Bereits nach dem Crash der Lion-Air waren Forderungen nach einem Grounding der kompletten MAX8-Flotte laut geworden. Boeing wurde vorgeworfen, den Piloten nicht ausreichend mitgeteilt zu haben, wie das MCAS-System funktioniere und vor allem wie es wieder zu deaktivieren ist. Boeing bestritt vehement Vorwürfe, wonach dies geschehen ist, um eine leichtere und billigere Umschulung der Piloten auf diesen Flugzeugtypen zu ermöglichen.

Offiziell gab sich Boeing am Sonntag jedenfalls eher wortkarg.
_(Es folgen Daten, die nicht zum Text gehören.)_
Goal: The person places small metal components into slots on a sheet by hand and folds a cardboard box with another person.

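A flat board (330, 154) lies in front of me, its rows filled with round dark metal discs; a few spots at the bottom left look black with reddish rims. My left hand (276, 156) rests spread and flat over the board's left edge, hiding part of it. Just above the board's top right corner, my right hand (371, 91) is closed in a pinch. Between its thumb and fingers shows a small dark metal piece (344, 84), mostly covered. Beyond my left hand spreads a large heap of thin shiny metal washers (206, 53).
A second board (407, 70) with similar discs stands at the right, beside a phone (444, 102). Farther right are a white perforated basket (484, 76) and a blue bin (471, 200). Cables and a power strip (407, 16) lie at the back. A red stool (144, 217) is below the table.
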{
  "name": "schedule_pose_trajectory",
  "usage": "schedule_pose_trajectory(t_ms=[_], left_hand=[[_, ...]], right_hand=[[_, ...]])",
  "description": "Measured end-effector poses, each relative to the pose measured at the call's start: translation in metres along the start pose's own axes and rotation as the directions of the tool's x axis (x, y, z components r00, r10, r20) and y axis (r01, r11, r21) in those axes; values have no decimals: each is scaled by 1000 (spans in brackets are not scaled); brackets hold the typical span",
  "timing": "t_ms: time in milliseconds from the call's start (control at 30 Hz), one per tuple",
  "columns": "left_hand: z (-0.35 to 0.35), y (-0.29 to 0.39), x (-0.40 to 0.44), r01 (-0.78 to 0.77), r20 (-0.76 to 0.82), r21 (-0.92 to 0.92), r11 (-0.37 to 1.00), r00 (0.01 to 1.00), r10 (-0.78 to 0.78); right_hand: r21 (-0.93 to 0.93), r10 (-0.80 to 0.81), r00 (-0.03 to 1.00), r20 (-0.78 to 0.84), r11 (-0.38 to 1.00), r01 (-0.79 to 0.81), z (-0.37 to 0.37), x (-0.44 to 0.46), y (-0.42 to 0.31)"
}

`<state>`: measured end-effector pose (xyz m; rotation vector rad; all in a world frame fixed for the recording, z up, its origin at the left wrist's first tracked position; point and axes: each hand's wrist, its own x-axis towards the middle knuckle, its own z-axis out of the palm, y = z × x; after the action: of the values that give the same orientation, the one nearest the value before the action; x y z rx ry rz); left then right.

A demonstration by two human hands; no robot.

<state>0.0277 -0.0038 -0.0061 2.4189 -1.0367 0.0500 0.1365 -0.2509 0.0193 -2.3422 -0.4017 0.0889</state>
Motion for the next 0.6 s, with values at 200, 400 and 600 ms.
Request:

Den Opfern wurde kondoliert und es wurde angekündigt, dass die Entwicklungen beobachtet werden würden. Auch ein Technikerteam wurde entsandt.

33 Länder betroffen

Die Untersuchung des Absturzes in Addis Abeba wird jedenfalls auch aus Europa sehr genau verfolgt werden. Da die äthiopische Hauptstadt das Drehkreuz von Europa nach Afrika ist, waren Personen aus 33 Ländern an Bord der Maschine – darunter Deutsche, Briten und Franzosen. Alle diese Botschaften, wie auch die österreichische, werden für die Aufklärung Druck machen.
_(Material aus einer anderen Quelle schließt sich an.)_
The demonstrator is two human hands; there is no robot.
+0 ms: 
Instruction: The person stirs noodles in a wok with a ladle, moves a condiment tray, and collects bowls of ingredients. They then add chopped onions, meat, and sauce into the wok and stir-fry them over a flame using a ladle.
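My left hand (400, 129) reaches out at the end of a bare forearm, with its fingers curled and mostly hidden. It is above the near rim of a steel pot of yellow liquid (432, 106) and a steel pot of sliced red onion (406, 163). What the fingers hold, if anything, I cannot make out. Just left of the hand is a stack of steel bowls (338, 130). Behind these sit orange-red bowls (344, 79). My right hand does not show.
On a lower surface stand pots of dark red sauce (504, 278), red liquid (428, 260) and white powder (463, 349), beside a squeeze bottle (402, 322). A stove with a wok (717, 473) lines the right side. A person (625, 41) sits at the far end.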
Während man Lion-Air noch heftige Vorwürfe machen konnte, eine Maschine starten haben zu lassen, die bereits am Flug zuvor schwere Probleme gehabt hat, dürfte dies bei Ethopian Airlines nicht der Fall sein. Die Fluglinie gilt als die sicherste Afrikas und ist mit Austrian und Lufthansa im Star-Alliance-Verband. Das Durchschnittsalter der eingesetzten Maschinen ist unter sechs Jahren und damit jünger als das vieler bekannter Airlines.